→ **TO DO**
For the entries below, repeat exactly each line starting with the one that contains "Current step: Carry" and going on through the one that contains "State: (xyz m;", and no others.

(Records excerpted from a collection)
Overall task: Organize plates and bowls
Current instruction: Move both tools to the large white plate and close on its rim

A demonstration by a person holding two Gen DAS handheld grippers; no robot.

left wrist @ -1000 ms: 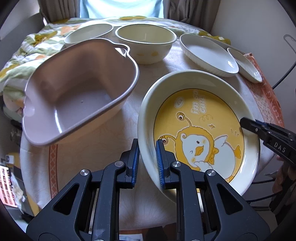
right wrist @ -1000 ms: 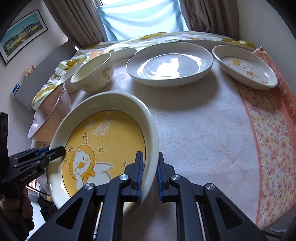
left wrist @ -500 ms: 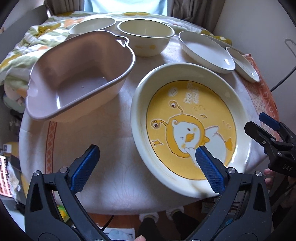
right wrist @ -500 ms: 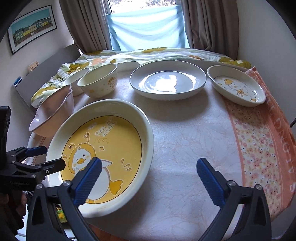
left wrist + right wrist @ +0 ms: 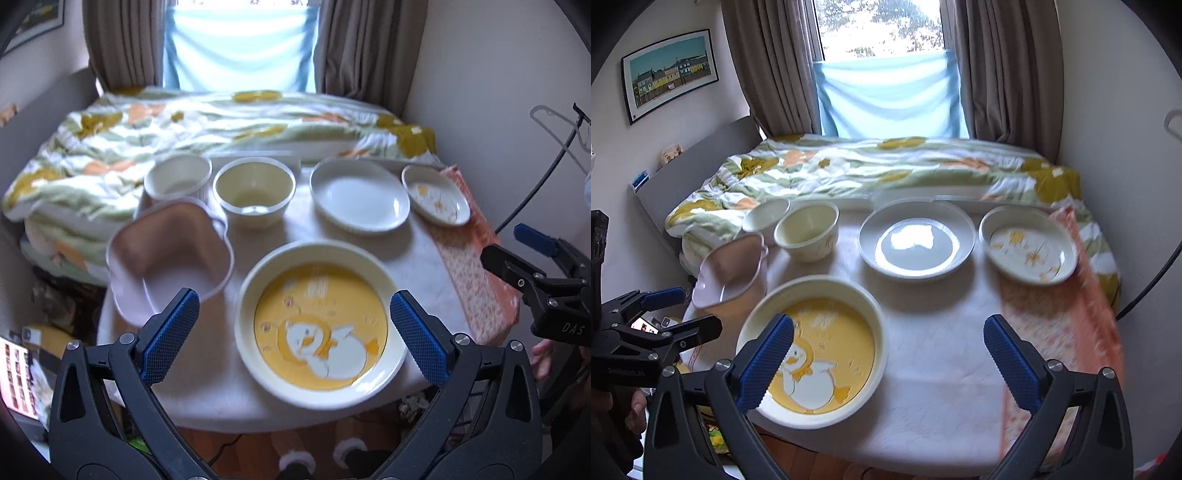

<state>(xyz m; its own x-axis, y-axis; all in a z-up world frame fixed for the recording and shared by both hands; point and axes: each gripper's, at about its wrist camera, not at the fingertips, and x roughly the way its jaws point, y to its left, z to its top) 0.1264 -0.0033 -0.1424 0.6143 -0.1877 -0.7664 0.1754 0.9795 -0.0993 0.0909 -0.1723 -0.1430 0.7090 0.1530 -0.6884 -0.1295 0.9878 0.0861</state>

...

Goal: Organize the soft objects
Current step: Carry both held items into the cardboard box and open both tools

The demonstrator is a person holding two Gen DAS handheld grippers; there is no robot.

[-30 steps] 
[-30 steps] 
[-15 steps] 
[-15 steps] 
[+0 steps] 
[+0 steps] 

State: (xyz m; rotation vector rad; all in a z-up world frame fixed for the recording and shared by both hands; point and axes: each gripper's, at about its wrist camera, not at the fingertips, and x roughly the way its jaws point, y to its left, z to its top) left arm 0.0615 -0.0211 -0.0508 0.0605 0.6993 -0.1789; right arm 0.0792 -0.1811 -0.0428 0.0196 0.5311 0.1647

→ **EXERCISE RESULT**
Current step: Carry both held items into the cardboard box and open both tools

The demonstrator is a person holding two Gen DAS handheld grippers; there is no robot.

[-30 steps] 
[-30 steps] 
[-15 steps] 
[-15 steps] 
[+0 steps] 
[+0 steps] 

State: (xyz m; rotation vector rad; all in a z-up world frame fixed for the recording and shared by both hands; point and axes: each gripper's, at about its wrist camera, not at the fingertips, and x roughly the way its jaws point, y to its left, z to its top) left arm 0.0615 -0.0211 -0.0508 0.0605 0.6993 -0.1789; right arm 0.0792 -0.1811 -0.0428 0.0196 0.5311 0.1647

This completes the output.